SEOUL - US Secretary of State Antony Blinken and the Republic of Korea (ROK)’s Foreign Minister Chung Eui-yong have discussed efforts to engage with the Democratic People's Republic of Korea (DPRK), including the prospect of humanitarian aid, their offices said on Friday.
While the allies both want the DPRK to give up its nuclear weapons and end its missile programme, they have at times disagreed on the approach, with the ROK’s President Moon Jae-in keen to build economic ties between the two Koreas while the United States has long insisted on action on denuclearisation as a first step.
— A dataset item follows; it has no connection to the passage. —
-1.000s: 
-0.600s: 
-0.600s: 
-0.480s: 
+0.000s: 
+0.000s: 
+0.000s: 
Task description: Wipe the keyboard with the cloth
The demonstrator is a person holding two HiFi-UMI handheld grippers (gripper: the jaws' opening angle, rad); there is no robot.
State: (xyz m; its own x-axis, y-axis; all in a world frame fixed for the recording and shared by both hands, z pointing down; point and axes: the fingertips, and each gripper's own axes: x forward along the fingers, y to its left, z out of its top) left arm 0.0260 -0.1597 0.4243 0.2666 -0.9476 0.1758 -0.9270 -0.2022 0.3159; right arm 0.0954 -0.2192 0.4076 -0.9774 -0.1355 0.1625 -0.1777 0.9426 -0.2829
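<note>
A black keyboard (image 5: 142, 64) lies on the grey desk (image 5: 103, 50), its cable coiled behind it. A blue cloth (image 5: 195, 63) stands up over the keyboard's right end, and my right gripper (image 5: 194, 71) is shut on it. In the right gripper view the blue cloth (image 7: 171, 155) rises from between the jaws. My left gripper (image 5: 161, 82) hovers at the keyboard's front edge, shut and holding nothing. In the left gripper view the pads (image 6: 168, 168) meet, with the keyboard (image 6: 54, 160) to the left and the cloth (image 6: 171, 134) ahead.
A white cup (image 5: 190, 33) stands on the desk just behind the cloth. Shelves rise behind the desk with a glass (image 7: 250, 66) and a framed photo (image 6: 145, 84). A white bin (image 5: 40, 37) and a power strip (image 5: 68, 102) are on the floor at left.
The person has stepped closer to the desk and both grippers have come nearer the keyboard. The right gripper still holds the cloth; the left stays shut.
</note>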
The ROK's foreign ministry, in a statement on the call between Blinken and Chung, said they had agreed to hold detailed discussions on ways to cooperate with the DPRK, including humanitarian cooperation, and continue to make efforts to engage with it.
The ROK's foreign ministry, in a statement on the call between Blinken and Chung, said they had agreed to hold detailed discussions on ways to cooperate with the DPRK, including humanitarian cooperation, and continue to make efforts to engage with it
"The secretary and the minister agreed to continue the coordinated diplomatic efforts ... to make substantial progress toward the goal of complete denuclearisation and establishment of lasting peace on the Korean Peninsula," the ministry said.
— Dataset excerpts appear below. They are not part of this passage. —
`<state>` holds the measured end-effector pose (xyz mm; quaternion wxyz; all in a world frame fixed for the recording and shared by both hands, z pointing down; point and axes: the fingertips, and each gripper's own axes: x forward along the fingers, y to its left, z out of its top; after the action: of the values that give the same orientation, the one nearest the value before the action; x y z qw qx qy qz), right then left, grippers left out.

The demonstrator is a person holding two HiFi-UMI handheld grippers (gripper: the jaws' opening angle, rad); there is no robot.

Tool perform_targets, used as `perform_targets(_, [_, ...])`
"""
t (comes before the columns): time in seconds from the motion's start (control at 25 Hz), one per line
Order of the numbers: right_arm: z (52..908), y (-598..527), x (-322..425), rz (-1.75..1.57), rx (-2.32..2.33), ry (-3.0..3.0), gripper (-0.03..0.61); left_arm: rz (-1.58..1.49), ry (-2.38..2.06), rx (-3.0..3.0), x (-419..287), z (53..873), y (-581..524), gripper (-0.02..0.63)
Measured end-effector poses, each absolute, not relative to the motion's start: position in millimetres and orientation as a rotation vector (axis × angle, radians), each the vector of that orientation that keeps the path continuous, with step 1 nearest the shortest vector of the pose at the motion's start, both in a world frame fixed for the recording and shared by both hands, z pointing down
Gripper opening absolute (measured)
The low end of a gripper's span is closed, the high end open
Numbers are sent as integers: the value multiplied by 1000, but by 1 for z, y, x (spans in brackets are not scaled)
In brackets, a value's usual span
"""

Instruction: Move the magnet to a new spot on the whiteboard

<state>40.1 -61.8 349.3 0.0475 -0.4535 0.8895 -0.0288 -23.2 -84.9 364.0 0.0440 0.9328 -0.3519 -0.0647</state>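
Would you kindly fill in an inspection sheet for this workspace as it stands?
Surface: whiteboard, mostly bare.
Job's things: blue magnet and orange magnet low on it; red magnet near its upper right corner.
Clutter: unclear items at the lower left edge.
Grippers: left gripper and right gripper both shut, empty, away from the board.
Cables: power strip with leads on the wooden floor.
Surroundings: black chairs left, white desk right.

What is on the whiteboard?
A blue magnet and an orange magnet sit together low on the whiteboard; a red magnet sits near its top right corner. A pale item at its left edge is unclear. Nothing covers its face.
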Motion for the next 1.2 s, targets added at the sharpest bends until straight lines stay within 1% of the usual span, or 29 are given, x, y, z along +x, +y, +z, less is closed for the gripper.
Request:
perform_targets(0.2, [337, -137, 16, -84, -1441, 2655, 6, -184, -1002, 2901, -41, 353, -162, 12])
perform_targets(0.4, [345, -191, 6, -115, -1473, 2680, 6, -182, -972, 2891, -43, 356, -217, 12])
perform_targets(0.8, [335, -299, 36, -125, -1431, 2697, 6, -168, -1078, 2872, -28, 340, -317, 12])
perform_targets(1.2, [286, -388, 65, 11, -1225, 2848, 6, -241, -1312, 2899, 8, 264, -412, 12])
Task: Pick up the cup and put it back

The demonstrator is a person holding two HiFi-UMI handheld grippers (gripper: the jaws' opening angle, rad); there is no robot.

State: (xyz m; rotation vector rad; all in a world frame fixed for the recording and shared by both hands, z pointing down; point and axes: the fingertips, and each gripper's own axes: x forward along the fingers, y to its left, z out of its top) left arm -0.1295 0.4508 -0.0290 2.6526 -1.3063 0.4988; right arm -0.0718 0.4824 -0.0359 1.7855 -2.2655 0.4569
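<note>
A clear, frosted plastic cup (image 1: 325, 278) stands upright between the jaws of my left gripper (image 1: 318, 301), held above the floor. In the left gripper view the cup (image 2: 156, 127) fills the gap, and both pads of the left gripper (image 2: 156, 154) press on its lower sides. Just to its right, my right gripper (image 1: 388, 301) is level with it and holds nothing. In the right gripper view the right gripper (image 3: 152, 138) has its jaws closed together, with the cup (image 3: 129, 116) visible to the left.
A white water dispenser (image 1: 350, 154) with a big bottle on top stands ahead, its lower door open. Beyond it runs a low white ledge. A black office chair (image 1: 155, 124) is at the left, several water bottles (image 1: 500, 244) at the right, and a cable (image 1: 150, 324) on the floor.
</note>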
Blinken confirmed US support for dialogue and engagement between the DPRK and the ROK, the US Department of State said in a statement.
According to the ROK lawmakers, the DPRK is seeking some easing of international sanctions before it resumes negotiations with the United States. But the United States has shown little inclination to ease sanctions before talks over the DPRK's nuclear weapons and ballistic missiles.
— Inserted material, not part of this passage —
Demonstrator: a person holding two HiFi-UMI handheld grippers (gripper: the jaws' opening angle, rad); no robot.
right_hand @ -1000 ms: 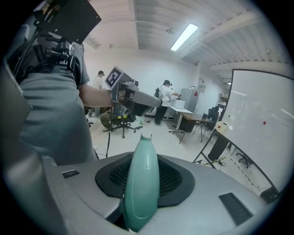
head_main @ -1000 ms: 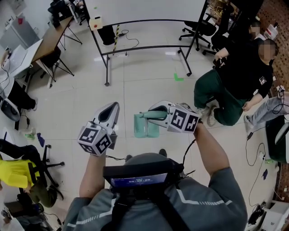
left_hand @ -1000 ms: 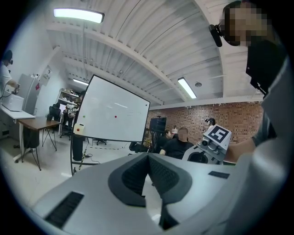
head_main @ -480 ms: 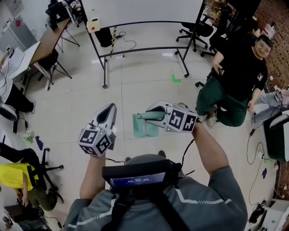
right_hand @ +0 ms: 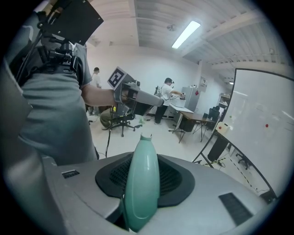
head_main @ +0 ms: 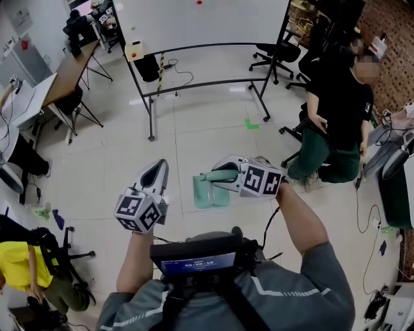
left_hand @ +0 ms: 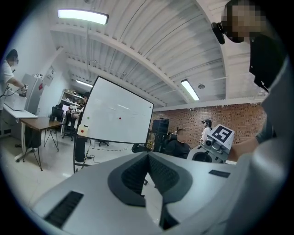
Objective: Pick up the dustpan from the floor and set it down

Nevertheless, the ROK officials have been encouraged by a declaration by the Biden administration, which earlier this year concluded a review of the DPRK policy, that it would pursue "practical" diplomacy with the DPRK.
Blinken plans to call on Southeast Asian counterparts in a virtual meeting later on Friday to fully implement sanctions on the DPRK, state department spokesman Ned Price said on Monday.
About 28,500 US troops are stationed in the ROK as a legacy of the 1950-1953 Korean War, which ended with an armistice rather than a peace treaty, leaving the peninsula in a technical state of war.